= What the task requires =
Your answer should hold all lines of the entries that include the word "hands".

= Data for the task =

**********

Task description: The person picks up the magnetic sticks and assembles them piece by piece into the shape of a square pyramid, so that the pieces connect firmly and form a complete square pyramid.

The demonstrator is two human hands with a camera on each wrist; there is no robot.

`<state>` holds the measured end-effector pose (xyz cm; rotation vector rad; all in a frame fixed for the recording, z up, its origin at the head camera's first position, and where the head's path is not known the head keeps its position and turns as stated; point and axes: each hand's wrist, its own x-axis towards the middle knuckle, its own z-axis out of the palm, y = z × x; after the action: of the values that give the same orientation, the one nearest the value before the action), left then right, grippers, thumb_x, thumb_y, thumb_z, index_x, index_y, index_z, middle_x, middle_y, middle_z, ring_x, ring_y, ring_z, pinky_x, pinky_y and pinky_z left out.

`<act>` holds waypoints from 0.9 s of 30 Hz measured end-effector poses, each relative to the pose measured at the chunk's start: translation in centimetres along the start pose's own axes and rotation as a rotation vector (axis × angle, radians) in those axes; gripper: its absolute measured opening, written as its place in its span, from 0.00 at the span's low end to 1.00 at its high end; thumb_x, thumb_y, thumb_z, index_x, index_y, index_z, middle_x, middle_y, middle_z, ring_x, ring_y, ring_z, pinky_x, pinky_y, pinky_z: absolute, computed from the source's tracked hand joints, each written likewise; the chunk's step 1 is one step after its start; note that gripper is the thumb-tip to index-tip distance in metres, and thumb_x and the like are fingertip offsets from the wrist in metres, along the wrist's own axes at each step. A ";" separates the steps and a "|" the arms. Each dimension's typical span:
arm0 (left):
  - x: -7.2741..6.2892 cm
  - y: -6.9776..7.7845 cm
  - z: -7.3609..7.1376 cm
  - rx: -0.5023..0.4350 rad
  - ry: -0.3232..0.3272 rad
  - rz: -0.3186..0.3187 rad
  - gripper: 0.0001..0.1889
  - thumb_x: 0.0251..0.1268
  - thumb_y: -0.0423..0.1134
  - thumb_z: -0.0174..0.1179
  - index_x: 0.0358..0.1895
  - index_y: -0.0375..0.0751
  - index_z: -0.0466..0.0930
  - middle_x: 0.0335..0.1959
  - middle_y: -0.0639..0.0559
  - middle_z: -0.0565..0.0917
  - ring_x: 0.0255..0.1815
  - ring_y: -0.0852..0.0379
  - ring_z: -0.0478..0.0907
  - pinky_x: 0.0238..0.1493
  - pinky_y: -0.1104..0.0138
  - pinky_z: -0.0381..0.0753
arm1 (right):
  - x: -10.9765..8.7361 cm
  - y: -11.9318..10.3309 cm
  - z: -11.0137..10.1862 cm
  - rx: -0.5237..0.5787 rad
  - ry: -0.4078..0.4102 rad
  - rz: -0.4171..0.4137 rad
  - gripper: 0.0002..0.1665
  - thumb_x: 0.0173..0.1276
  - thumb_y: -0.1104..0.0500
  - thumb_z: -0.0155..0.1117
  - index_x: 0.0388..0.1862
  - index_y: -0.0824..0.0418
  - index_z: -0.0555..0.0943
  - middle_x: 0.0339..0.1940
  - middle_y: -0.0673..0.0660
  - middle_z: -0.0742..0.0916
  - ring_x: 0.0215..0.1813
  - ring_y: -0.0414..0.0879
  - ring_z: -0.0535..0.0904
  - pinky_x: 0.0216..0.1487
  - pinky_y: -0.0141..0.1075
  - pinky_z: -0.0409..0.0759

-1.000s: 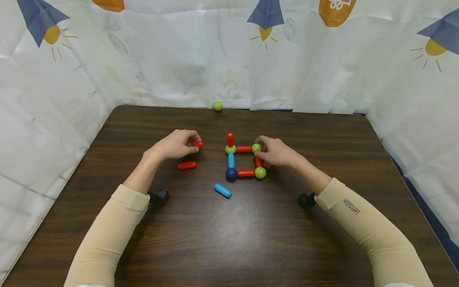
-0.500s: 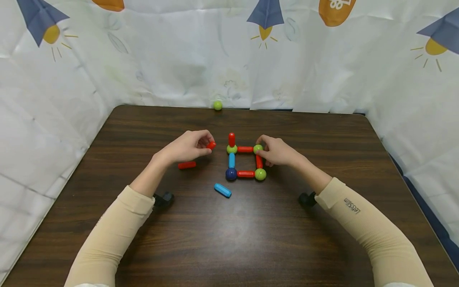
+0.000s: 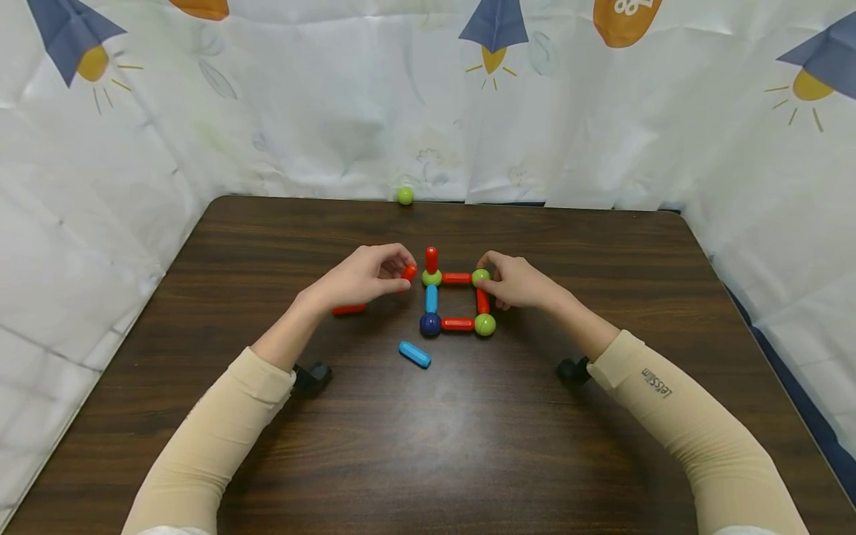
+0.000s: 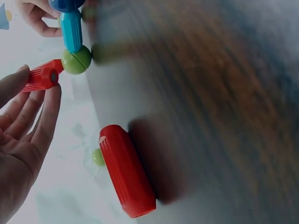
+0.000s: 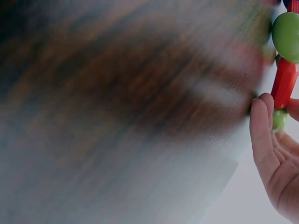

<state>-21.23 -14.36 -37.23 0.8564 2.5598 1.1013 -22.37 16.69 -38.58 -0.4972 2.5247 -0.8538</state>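
My left hand [image 3: 368,273] pinches a red magnetic rod [image 4: 41,79] between thumb and fingers, just left of a square frame of rods and balls. My right hand [image 3: 520,284] grips the frame's far-right green ball [image 3: 479,276]. The far-left green ball [image 3: 431,278] carries an upright red rod [image 3: 431,259]. A blue rod [image 3: 431,299] joins that ball to a navy ball [image 3: 431,325] at the near-left corner. Red rods form the other sides, with another green ball [image 3: 484,325] at near right. The held rod's end is close to the far-left ball; contact cannot be told.
A loose red rod [image 3: 349,309] lies under the left forearm, partly hidden in the head view. A loose blue rod [image 3: 414,354] lies in front of the frame. One green ball [image 3: 405,195] sits at the far edge of the brown table [image 3: 441,446], by a patterned curtain [image 3: 334,96].
My left hand has moved right with its red rod, closer to the frame. The frame shifted very slightly, and my right hand keeps its grip on the corner ball.
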 end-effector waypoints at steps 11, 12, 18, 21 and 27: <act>0.5 0.0 0.6 -0.021 -0.026 0.004 0.13 0.66 0.34 0.71 0.49 0.43 0.77 0.42 0.53 0.85 0.46 0.57 0.82 0.53 0.61 0.82 | 0.1 0.2 0.0 0.008 -0.004 -0.006 0.21 0.80 0.52 0.59 0.65 0.60 0.71 0.30 0.58 0.85 0.28 0.51 0.84 0.35 0.41 0.84; 0.6 0.0 0.7 -0.020 -0.033 0.005 0.13 0.66 0.33 0.71 0.49 0.43 0.77 0.42 0.53 0.85 0.46 0.57 0.82 0.53 0.61 0.82 | 0.1 0.2 0.0 0.007 -0.003 -0.008 0.21 0.80 0.52 0.59 0.65 0.60 0.71 0.30 0.58 0.85 0.28 0.51 0.84 0.35 0.42 0.84; 0.7 -0.1 1.1 -0.009 -0.068 0.025 0.13 0.67 0.32 0.70 0.50 0.41 0.77 0.42 0.52 0.85 0.46 0.57 0.83 0.54 0.61 0.82 | 0.1 0.3 0.0 0.011 -0.005 -0.010 0.21 0.81 0.52 0.59 0.64 0.60 0.71 0.30 0.58 0.85 0.28 0.51 0.84 0.35 0.42 0.84; 0.8 -0.1 1.2 -0.002 -0.081 0.028 0.13 0.67 0.32 0.70 0.49 0.41 0.77 0.42 0.52 0.85 0.46 0.57 0.83 0.54 0.61 0.82 | 0.0 0.2 0.0 0.014 -0.008 -0.010 0.20 0.81 0.52 0.59 0.64 0.60 0.71 0.29 0.58 0.85 0.28 0.51 0.84 0.35 0.42 0.84; 0.9 0.0 1.4 0.013 -0.099 0.033 0.13 0.67 0.32 0.70 0.49 0.41 0.77 0.41 0.52 0.85 0.46 0.56 0.84 0.53 0.61 0.82 | 0.0 0.2 0.0 0.010 -0.006 -0.015 0.21 0.80 0.52 0.59 0.64 0.60 0.71 0.29 0.58 0.85 0.27 0.51 0.84 0.34 0.42 0.84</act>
<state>-21.38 -13.07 -38.19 0.9349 2.4833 1.0253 -22.48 16.87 -38.72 -0.5155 2.5132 -0.8691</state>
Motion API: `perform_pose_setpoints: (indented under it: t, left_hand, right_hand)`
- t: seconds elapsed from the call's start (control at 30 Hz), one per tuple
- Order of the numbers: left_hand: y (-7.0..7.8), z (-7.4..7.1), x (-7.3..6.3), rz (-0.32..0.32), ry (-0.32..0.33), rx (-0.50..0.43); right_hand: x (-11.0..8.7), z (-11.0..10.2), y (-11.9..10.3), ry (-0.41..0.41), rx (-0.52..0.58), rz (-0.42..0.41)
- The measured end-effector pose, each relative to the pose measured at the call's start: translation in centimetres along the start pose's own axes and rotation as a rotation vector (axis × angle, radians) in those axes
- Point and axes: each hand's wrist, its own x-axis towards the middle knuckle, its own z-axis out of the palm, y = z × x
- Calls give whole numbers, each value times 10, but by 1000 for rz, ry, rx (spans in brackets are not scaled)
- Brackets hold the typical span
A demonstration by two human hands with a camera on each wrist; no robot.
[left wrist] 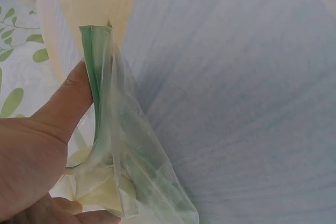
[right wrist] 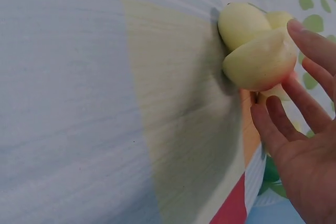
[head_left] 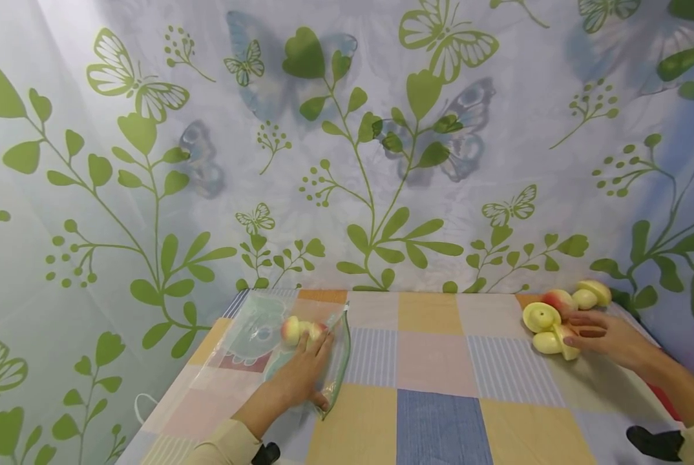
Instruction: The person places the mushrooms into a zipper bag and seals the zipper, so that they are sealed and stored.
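My left hand (head_left: 294,381) rests on a clear zip bag (head_left: 248,342) with a green closure strip. In the left wrist view its thumb (left wrist: 73,98) is straight against the green strip (left wrist: 93,72), holding the mouth apart. By its fingertips, a yellow and red toy mushroom (head_left: 291,330) shows in the bag area. My right hand (head_left: 609,339) reaches at a group of toys on the right, fingers spread. Its fingertips are right at the cap of a yellow toy mushroom (right wrist: 260,61) with a reddish edge. Another yellow mushroom (head_left: 541,317) lies close beside it.
Behind these, a reddish toy (head_left: 559,301) and one more yellow mushroom (head_left: 594,294) lie near the cloth's far right corner. A patchwork cloth (head_left: 434,361) covers the table. A leaf-and-butterfly curtain (head_left: 347,161) hangs along the back and sides.
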Motion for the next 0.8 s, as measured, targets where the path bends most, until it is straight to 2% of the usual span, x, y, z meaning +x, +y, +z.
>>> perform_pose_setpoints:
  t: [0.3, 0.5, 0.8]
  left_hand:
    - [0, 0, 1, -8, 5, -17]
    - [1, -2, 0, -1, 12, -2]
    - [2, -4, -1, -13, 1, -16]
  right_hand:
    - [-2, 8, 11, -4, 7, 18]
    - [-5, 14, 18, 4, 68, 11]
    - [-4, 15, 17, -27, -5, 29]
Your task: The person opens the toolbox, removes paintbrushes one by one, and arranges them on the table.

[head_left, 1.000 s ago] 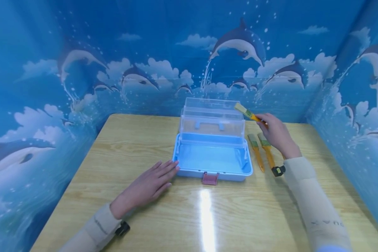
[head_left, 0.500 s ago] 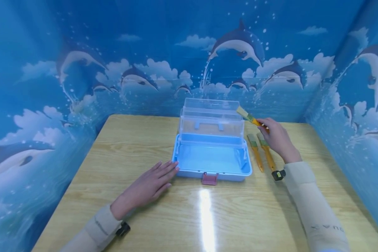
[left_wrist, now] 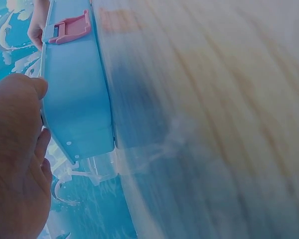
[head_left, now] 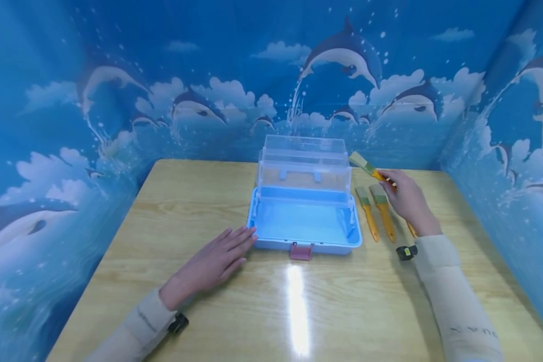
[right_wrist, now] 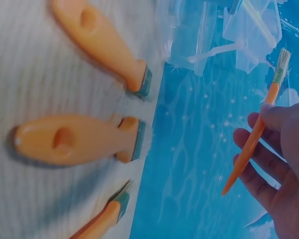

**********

= Response to this exercise =
The demonstrator is two human hands with a camera on each wrist; there is no robot.
A demonstration by two human hands with a camera on each wrist; no robot.

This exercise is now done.